Preventing Violence in Mongolia Through Batterer Rehabilitation Programs
By Helen Rubenstein, Global Rights for Women Senior Counsel
September 26th, 2019
In August I traveled to Mongolia with Global Rights for Women partner Mission Manduhai. It was the first time I had been back since 2014, and I was eager to renew old acquaintances and learn what progress was being made in Mongolia’s response to domestic violence. In Ulaan Baatar, the capital of Mongolia, I trained the National Center Against Violence (NCAV) staff and others on batterer rehabilitation programs. Following the training, I traveled around the countryside raising awareness and providing information on resources for victims of domestic violence.
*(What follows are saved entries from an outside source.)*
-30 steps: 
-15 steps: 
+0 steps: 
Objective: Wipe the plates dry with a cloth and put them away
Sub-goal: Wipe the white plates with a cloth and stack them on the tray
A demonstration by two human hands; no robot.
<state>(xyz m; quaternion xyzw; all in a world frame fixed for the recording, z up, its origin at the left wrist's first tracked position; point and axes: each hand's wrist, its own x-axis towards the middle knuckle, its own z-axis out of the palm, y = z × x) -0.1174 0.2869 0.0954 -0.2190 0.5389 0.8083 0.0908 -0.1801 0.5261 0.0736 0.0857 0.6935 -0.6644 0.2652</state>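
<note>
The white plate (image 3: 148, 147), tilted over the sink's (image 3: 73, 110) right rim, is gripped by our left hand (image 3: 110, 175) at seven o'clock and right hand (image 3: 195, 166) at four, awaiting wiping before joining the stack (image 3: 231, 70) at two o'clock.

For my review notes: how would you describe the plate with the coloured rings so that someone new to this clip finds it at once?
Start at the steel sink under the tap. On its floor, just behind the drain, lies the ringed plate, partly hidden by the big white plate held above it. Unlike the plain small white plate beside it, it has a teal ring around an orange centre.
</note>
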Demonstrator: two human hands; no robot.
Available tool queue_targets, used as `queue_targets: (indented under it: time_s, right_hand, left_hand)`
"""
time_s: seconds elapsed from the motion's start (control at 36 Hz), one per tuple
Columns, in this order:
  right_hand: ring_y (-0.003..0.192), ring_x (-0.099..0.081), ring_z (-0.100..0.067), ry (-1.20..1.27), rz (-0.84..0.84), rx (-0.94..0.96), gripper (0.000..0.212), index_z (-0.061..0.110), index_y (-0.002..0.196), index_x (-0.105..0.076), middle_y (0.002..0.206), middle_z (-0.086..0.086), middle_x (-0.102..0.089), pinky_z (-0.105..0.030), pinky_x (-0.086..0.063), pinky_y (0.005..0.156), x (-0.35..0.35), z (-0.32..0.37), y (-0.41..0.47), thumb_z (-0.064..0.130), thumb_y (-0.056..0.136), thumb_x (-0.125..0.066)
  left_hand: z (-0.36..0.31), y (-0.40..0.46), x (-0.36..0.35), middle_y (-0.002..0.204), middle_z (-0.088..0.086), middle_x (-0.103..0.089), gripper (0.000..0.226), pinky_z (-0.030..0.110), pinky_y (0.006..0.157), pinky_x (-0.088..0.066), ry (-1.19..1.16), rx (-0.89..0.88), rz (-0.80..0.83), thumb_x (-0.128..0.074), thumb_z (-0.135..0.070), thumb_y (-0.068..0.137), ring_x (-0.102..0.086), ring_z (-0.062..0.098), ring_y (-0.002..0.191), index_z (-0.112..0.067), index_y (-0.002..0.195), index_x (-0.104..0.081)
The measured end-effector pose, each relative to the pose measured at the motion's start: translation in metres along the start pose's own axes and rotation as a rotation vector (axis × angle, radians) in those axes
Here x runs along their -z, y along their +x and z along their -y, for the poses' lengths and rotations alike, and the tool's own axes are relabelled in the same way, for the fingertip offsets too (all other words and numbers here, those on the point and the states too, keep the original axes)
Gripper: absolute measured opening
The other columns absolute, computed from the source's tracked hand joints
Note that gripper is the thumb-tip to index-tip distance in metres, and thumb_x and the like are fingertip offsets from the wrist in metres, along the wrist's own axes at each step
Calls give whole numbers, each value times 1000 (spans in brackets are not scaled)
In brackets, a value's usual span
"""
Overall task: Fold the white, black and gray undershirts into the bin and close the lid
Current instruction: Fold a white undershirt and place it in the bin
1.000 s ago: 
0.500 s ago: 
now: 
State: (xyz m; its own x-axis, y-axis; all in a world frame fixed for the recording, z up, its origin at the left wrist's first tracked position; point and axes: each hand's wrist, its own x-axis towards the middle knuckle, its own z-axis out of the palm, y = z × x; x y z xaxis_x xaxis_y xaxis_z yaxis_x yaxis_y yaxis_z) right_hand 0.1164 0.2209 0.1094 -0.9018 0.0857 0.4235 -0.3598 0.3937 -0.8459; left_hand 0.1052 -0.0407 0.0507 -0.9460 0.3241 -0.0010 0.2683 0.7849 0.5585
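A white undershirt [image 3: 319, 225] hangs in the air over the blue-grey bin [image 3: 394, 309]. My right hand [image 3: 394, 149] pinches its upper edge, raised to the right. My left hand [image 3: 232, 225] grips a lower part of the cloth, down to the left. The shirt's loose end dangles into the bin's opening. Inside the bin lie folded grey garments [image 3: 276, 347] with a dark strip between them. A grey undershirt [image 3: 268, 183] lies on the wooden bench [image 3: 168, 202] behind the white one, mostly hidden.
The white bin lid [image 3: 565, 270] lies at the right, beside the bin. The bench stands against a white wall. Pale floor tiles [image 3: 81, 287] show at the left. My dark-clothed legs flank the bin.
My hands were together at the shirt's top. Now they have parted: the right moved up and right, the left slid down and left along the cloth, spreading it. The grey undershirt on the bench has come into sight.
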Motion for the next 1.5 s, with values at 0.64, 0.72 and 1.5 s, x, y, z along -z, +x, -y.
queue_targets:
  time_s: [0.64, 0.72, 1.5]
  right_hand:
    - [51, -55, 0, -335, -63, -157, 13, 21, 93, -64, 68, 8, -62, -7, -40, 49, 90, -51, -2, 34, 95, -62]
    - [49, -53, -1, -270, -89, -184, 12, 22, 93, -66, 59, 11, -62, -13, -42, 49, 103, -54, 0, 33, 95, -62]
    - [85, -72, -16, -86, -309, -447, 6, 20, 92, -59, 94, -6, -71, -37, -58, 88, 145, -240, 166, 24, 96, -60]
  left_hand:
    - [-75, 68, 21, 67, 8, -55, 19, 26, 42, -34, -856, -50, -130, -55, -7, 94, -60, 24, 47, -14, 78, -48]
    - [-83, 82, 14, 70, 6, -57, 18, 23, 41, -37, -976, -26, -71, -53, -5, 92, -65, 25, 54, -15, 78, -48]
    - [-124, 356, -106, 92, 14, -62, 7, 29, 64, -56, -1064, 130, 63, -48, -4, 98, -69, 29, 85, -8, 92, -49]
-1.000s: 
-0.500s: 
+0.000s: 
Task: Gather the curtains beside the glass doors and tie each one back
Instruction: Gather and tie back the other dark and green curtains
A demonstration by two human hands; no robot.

I worked with NCAV and The Advocates for Human Rights in 2013 – 2014, producing a report on the Implementation of Mongolia’s Domestic Violence Legislation. As a result of that report NCAV worked with the United Nations Population Fund and others to enact a new, stronger domestic violence law. In addition to strengthening the civil response, the Mongolian parliament made domestic violence a crime in 2017.
One aspect of the new law was creation of mandatory batterer rehabilitation programs. Because NCAV will be evaluating the new batterer programs they requested that I do a training on best practices in these programs. Global Rights for Women infuses our trainings with the expertise of Melissa Scaia, our Director of International Training, who has led batterer’s intervention programs for years. Also, I drew on the experience of Graham Barnes another leading national expert on programs for violent offenders.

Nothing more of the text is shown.